We fell in love in high school, she moved out of country, met the ex, married & had 2 kids, left after 5 years. She was writing to me after a year of marriage, and I didn't have feelings for her until the year before she came back.
She said she never loved him, never wanted to marry him, and came back for me. He didn't try to stop her, and cheated on her during the marriage.
For all intents & purposes, I thought she was just done. She divorced him 2 years after she came here. That was 18 years ago.
They never spoke for 10 years, and since then he has trickled back into her life. He since remarried & had kids, then his wife died 8 months ago.

We now have a 6 month old baby...
I'm sorry, but your relationship DID start out as an affair.

The thing is, this is relevant to the problem you are having now. This behaviour where she flits between the two of you has happened before. She had two children with this man and clearly she still has feelings for him. I doubt that she thinks it is wrong to get involved with him while married to you, as neither of you thought it was wrong for her to get involved with you while married to him.

It takes a great deal of selfishness to break up a marriage and take two children away from their father to pursue greater happiness. That selfishness and disregard for people who depended on her was embedded into the start of your relationship and has never been cured. She is showing the same disregard for her commitments to you as she showed to him.

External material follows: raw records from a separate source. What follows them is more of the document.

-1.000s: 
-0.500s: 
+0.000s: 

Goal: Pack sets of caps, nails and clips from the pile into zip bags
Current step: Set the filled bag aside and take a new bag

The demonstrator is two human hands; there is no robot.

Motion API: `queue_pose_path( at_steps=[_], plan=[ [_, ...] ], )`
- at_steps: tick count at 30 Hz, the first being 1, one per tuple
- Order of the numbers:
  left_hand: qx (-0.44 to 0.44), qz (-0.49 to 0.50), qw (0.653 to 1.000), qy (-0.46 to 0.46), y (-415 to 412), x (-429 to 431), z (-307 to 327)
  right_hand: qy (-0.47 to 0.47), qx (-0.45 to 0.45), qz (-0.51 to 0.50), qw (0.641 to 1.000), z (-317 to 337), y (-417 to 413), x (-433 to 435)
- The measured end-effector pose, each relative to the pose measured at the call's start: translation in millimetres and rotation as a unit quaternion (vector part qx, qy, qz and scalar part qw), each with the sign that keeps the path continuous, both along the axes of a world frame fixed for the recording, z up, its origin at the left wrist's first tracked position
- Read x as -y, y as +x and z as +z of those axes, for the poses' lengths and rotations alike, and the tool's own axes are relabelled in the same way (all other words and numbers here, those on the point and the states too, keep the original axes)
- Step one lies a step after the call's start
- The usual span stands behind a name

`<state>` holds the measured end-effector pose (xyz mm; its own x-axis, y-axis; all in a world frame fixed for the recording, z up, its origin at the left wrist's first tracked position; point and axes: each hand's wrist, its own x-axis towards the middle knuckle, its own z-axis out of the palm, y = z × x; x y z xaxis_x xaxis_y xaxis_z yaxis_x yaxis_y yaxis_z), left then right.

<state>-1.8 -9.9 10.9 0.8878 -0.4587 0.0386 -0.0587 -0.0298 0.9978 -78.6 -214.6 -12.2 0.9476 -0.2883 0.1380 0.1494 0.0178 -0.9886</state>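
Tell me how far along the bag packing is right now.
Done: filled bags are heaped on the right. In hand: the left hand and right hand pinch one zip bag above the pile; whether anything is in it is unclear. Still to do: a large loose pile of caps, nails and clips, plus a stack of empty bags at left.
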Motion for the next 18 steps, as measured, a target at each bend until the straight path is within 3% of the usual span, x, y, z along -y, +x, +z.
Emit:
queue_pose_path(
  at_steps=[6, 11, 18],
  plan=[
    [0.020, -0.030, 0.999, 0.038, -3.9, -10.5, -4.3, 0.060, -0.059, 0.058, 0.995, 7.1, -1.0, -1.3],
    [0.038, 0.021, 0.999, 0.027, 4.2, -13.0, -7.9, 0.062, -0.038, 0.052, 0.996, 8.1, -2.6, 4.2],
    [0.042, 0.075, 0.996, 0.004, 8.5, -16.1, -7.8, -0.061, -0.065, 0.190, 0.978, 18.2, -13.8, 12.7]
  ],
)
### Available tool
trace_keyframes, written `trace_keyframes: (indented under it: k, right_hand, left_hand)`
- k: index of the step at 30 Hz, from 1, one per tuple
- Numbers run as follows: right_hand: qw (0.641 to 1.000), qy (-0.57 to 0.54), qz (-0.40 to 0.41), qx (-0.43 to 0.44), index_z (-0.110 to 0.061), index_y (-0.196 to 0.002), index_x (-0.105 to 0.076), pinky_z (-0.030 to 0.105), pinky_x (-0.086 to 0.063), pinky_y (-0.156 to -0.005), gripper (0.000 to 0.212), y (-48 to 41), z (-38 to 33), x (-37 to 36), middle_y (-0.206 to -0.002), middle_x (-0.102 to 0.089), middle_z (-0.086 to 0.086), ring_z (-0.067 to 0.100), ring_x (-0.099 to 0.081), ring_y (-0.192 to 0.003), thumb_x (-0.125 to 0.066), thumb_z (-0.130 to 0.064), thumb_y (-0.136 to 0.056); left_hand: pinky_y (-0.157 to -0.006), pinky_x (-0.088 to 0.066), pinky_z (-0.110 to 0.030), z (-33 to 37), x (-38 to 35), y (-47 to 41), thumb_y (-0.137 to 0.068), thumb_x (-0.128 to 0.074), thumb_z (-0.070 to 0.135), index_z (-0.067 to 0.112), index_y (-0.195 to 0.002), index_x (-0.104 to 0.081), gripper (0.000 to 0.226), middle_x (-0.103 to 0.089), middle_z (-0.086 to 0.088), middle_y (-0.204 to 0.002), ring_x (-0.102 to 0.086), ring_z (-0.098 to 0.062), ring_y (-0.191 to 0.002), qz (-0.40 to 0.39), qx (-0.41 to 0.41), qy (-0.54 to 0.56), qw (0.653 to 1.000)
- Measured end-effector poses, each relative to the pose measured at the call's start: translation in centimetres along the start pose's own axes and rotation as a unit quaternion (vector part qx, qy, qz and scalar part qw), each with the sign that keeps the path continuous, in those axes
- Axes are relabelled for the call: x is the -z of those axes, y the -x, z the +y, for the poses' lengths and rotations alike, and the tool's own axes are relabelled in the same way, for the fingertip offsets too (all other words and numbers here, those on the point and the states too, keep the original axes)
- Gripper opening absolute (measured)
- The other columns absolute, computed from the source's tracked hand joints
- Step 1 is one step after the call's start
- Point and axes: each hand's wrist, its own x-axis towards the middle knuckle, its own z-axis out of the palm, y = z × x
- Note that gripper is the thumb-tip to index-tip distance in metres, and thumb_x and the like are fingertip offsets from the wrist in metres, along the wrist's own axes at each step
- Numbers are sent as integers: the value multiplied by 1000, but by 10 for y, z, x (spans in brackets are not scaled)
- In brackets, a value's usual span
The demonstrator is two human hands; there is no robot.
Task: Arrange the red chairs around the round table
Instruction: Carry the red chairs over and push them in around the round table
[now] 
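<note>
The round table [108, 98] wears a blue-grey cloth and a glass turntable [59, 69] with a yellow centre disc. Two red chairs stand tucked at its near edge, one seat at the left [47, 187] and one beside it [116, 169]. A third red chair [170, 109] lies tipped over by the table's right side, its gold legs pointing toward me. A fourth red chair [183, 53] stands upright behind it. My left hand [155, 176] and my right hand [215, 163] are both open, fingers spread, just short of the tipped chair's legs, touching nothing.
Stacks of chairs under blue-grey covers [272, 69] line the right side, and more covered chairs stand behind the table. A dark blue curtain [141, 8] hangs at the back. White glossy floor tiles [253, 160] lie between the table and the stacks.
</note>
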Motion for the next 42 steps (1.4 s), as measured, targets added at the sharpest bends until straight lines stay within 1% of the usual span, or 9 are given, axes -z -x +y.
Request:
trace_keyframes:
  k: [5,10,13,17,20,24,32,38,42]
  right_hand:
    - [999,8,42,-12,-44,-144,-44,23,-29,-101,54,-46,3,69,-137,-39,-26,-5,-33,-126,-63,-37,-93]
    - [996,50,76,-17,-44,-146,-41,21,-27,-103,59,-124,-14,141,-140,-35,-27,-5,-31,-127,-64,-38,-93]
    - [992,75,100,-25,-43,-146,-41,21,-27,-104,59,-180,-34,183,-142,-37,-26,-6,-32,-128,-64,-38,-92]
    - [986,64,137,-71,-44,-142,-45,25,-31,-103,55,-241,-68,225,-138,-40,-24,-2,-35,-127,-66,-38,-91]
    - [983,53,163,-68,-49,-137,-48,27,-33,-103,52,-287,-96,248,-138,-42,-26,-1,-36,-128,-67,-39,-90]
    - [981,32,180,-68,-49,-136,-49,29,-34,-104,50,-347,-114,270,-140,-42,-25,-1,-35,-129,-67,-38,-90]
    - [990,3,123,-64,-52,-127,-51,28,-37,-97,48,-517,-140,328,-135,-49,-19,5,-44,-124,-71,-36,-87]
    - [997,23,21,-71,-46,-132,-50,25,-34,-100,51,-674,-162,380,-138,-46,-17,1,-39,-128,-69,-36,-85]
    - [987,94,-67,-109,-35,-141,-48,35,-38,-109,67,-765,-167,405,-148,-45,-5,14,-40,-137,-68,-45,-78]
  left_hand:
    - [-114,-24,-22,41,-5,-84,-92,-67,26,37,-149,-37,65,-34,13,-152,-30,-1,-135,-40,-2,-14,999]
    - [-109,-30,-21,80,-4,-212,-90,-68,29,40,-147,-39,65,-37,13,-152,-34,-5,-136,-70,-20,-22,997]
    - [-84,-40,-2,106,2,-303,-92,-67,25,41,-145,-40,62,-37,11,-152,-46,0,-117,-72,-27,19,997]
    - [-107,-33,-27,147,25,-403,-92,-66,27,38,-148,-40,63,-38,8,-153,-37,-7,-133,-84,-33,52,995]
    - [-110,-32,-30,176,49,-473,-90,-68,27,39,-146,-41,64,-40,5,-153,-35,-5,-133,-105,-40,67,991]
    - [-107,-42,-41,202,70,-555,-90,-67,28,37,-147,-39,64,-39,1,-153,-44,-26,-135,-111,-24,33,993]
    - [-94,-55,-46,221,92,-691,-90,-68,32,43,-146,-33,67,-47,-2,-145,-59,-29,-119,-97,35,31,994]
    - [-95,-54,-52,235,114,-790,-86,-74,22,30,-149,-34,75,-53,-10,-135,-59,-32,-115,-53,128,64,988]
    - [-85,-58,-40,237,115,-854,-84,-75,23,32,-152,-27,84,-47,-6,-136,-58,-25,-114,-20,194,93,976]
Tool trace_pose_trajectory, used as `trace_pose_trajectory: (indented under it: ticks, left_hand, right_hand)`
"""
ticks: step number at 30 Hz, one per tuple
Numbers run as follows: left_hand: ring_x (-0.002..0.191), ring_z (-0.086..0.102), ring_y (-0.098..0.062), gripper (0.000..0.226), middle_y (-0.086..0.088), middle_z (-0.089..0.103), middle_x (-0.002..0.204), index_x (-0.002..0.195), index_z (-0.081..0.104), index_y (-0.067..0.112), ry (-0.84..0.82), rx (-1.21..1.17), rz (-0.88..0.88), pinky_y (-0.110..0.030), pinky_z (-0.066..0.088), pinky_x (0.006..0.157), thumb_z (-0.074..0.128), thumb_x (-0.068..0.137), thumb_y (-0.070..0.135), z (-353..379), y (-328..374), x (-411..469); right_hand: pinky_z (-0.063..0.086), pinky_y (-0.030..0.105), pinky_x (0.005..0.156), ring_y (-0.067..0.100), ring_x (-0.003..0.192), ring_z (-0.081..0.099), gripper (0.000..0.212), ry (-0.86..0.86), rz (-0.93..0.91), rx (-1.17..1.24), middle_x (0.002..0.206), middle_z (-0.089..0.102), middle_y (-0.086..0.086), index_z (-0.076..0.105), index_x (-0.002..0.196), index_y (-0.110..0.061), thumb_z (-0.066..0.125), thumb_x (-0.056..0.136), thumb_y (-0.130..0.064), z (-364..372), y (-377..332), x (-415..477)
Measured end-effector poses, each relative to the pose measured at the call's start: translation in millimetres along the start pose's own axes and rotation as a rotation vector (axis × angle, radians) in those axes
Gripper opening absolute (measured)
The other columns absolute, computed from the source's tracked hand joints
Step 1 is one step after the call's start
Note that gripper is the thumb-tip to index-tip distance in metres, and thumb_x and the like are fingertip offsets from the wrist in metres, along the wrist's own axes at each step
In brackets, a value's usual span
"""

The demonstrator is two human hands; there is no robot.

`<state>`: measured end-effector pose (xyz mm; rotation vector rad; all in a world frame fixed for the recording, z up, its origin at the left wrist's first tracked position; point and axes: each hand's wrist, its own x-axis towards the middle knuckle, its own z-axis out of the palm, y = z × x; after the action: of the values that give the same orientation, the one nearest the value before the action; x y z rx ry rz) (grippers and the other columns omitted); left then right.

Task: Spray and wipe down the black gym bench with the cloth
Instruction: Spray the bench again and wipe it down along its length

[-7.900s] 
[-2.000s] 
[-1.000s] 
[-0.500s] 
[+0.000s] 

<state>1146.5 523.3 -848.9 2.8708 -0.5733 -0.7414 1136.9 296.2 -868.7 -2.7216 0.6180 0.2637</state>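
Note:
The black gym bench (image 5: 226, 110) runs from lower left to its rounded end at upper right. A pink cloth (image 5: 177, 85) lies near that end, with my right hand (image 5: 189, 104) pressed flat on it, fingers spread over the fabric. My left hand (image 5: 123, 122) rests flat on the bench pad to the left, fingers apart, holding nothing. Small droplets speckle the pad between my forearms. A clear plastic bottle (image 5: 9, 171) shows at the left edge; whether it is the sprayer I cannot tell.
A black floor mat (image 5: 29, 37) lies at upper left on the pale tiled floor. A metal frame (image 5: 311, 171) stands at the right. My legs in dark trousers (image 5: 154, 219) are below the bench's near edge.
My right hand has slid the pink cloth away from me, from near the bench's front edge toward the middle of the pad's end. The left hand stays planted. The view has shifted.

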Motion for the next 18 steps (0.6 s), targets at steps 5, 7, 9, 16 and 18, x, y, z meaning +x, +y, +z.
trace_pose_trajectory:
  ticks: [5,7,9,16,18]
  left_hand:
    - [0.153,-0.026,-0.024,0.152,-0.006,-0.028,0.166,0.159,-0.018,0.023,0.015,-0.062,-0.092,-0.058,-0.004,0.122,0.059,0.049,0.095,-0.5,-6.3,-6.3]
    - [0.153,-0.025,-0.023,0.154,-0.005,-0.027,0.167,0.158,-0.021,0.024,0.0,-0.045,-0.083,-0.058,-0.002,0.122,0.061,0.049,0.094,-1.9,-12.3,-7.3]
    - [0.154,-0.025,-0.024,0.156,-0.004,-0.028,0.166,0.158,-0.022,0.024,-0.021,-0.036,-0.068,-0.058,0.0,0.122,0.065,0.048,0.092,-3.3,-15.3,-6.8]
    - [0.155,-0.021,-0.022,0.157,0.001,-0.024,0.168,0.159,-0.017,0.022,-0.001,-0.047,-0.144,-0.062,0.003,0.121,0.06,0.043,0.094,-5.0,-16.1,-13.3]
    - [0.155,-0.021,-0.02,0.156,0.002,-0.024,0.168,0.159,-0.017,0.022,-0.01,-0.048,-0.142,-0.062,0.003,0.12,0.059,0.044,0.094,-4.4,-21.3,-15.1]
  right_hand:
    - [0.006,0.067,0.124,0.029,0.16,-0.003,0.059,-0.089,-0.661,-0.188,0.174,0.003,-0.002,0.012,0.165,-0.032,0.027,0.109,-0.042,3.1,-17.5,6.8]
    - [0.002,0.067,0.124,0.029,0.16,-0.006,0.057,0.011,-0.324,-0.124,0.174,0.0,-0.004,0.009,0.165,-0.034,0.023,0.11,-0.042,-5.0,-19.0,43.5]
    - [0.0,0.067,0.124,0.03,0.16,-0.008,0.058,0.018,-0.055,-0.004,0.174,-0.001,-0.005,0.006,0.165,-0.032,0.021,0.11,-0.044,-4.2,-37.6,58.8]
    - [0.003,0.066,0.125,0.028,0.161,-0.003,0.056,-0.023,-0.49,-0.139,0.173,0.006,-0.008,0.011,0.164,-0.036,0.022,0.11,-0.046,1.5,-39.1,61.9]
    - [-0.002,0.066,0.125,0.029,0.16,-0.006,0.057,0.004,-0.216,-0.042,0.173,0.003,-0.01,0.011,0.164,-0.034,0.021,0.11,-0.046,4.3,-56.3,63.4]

If it was right for her to get involved with you while still married to him, it can't be wrong for her to get involved with him again while still married to you.

"She was married, unhappy, started writing, and left her [censored] husband". She is no doubt saying now that she is married, unhappy and wants to leave her [censored] husband. What's the difference?

You have a six-month baby. How old was her youngest child when she got re-involved with you?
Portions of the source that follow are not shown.